Cesena, ben 163 senzatetto in città: attivato pronto intervento

Un Pronto intervento sociale attivabile 24 ore su 24 per 365 giorni all’anno per affrontare in modo immediato urgenze, soprattutto in momenti come le ore notturne o i giorni festivi in cui i servizi ordinari non sono aperti. È la novità attivata la scorsa settimana, con tanto di Centrale operativa Asp e col coinvolgimento dell’Unità di strada e dell’Opera Don Dino. I posti letto tenuti a disposizione per questa esigenza sono 3, all’interno del dormitorio di via Strinati. Questo servizio va ad aggiungersi a una gamma sempre più vasta di strumenti che il Comune sta mettendo in campo per farsi carico di situazioni di marginalità. Le più eclatanti sono quelle vissute dalle persone senza dimora, che stanno raggiungendo numeri impressionanti. L’anno scorso gli operatori sono entrati in contatto con ben 163 senzatetto che hanno messo piede a Cesena (tra cui 24 donne) e appena 3 disponevano di qualche riparo momentaneo. Quasi metà era solo “in transito”, ma ben 84 sono stati presi in carico dai Servizi sociali: 30 senzatetto nel senso più classico del termine, 30 senza casa, cioè con soluzioni abitative molto provvisorie e 17 con sistemazioni insicure (11 casi) o inadeguate (6). Rappresentano una sfida di civiltà con cui la comunità cesenate è chiamata a fare i conti e ieri, in una commissione consiliare l’assessora Carmelina Labruzzo, assieme a figure chiave del suo staff impegnate su questo versante, ha fatto il punto su questi esseri umani troppo spesso «invisibili», come ha sottolineato. Ma più in generale l’incontro è stata l’occasione per fare il punto sulle varie risposte che l’ente pubblico prova a dare a chi vive questa condizione di estrema fragilità socio-economica.

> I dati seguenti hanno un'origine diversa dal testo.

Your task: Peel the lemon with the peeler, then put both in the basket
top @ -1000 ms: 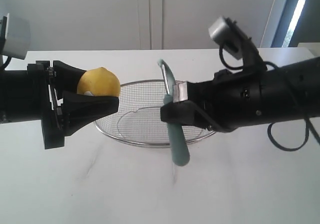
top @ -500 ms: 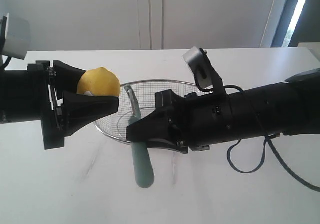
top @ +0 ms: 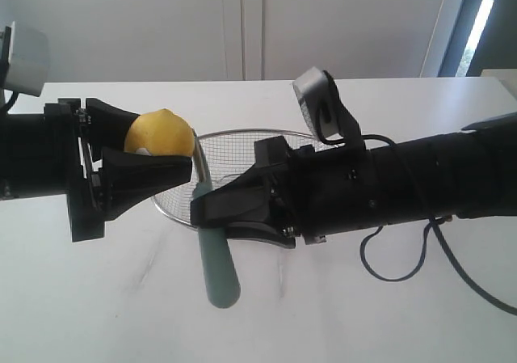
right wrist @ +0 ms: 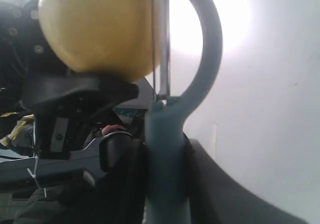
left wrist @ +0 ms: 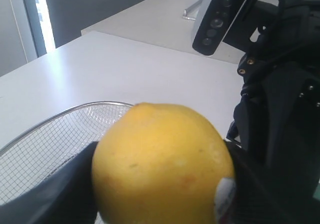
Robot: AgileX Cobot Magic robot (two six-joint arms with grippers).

A Palazzo Albornoz, sotto impulso di un rinforzo al personale che sta facendo fare un ulteriore salto di qualità in questo ambito, Monica Brandoli, oltre all’assistenza primaria, pur essenziale, si sta cercando di sviluppare una strategia basata sul «passaggio da un’ottica assistenzialista a capacitante». Che significa che vanno trovare «tutte le risorse possibili non solo per assistere ma per riabilitare le persone in una situazione di marginalità, facendo recuperare loro autonomia». Un’esperienza che si muove su questi binari è per esempio il cosiddetto “housing first” per persone che hanno particolari bisogni di accoglienza che vanno coperti nell’arco di ventiquattr’ore ma stanno facendo un percorso di recupero di autonomia. Per loro ci sono vari posti in co-housing: 4 per donne e 6 per uomini con l’Opera Don Dino, che a Montereale ne gestisce altri 4 destinati a chi ha problematiche sanitarie ma sono autosufficienti. In commissione è stato spiegato che proprio per incoraggiare la loro partecipazione attiva a un percorso che vuole avere un lieto fine sono chiamati a pagare un contributo simbolico di 30 euro al mese, ma l’obiettivo è portarlo a una somma che sia pari al 30% del loro stipendio. Presto, grazie a fondi europei del Pnrr, si conta di fare partire un altro di questi “housing first”, con alloggi per non più di 24 mesi destinati ad almeno 10 persone in condizioni di povertà pronte a fare un cammino verso l’autonomia.
Più critici i casi con cui ha a che fare l’Unità di strada, che effettua 5 uscite settimanali a bordo di un veicolo carico di beni di prima necessità da distribuire a chi non può o non vuole essere accolto in uno dei 50 letti disponibili in tre dormitori: 22 nello storico Centro d’accoglienza notturna di via Strinati (più i 3 per il pronto intervento appena attivato), 16 alla Casa del sole a Oriola, attivata questo inverno per affrontare l’emergenza freddo, con servizio di trasporto da e verso la città con pulmino Arci, e 12 al vescovado, gestito da Caritas e associazione Papa Giovanni XXIII. L’anno scorso gli operatori di strada hanno avuto 568 contatti con persone senza dimora, 96 delle quali erano nuove.